I’m also not going to act like this experiment will undeniably, fundamentally change who Jessie and I am, or that it will make any difference to anyone else. Like all things worth pursuing, and like our past experiments, Jessie and I started 12 Kinds of Kindness with one question: “Why?” Why are we so self-centered? Why do we have pre-conceived opinions about people? Why are we kind to some and not others? Why aren't we kinder to ourselves? And finally, can we do anything about this? This is all an exploration — a study, of sorts. 

So with that said, what does it mean to help someone? When I walk past a person who’s asking for money, a few questions run through my mind: Should I help another human being who’s in need? If I do, am I helping out of altruism or self-guilt? Is altruism even real? Maybe it's about clearing your conscience? But my skepticism about whether or not they actually need help is a constant. 

Seeing someone homeless on the streets is common for we New Yorkers, yet I always have the same narrative in my head: Do they deserve my help? What will I get in return? Are they going to use money on drugs or alcohol? My dear friend Aaron never gives money, and instead buys them a meal at the nearest café or fast food joint. I admire his courage and goodwill, because frankly, I never do shit.
While helping someone I don’t know can feel uncertain or even a bit uncomfortable, I'm still bewildered by how often I look the other way.  I barter with myself, thinking, “I’m too tired, but someone else will help them, so it's cool.” And when I do help people, I tend to only really help out for my own benefit, to advance my own life in some way or just to feel better about myself. If we're honest with ourselves, is there always some ulterior motive or ego-stroking reward present when we help others? I tend to think there is. Is our own selfishness a valid enough reason to help others?

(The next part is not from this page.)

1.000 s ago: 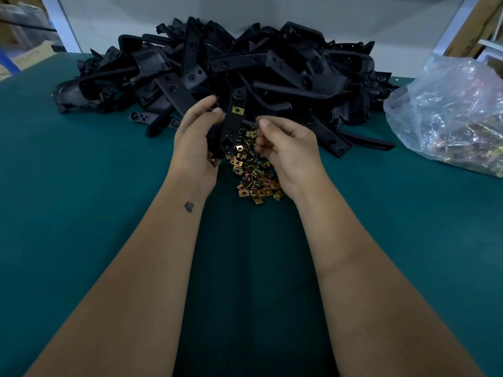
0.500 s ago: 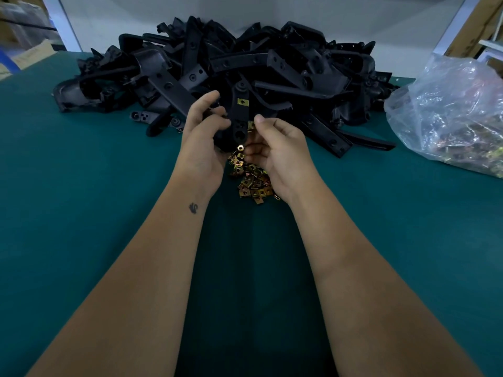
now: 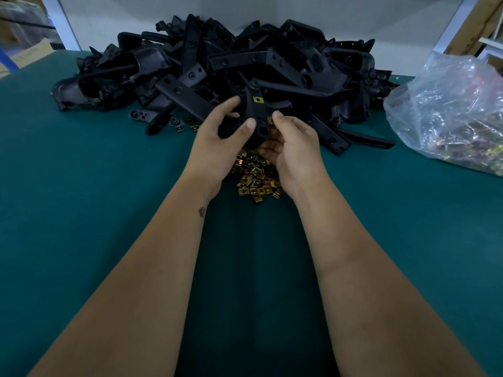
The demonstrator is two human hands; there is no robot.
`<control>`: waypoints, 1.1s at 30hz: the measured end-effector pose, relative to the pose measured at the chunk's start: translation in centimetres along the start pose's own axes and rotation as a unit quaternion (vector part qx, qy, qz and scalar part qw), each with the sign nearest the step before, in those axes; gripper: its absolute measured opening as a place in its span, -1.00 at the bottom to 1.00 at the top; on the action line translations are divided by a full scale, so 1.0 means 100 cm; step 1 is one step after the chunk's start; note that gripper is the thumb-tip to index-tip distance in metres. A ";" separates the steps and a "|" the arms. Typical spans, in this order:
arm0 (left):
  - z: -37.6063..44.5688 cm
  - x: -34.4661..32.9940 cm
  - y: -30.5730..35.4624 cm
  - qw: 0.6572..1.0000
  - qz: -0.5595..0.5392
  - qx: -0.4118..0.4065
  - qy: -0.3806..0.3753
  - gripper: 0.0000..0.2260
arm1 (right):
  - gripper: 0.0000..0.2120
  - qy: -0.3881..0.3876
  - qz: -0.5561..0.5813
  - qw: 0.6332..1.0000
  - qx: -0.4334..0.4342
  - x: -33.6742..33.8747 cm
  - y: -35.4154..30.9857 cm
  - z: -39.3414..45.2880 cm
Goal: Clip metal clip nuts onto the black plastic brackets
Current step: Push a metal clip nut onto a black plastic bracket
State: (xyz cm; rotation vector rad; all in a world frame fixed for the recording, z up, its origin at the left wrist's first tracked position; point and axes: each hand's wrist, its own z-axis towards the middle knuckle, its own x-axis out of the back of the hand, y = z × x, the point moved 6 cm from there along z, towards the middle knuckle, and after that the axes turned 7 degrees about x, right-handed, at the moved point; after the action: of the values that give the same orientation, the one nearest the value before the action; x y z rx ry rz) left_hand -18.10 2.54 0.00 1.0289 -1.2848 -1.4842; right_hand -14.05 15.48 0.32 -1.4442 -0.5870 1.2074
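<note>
bracket (image 3: pixel 251 118) in left hand (image 3: pixel 217 142), clip nut (image 3: pixel 270 120) in right hand (image 3: pixel 294 148)

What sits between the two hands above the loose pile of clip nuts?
In the head view, a black bracket held by the left hand, one clip nut already on it; the right hand pinches another nut at its edge.
</note>
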 end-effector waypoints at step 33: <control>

For this step, with all of the above in mind, Jess and I went out for 8 hours straight and asked random New Yorkers a simple question: “How can we help you?” We wanted to find out firsthand how people would react to our offer. We also wanted to see what it would mean to us, two admittedly self-centered New Yorkers, to suddenly put ourselves in a position of service. We usually ignore everyone around us; now we were challenging ourselves to engage with dozens of strangers in one day. It felt amazing to actually take time to talk to people.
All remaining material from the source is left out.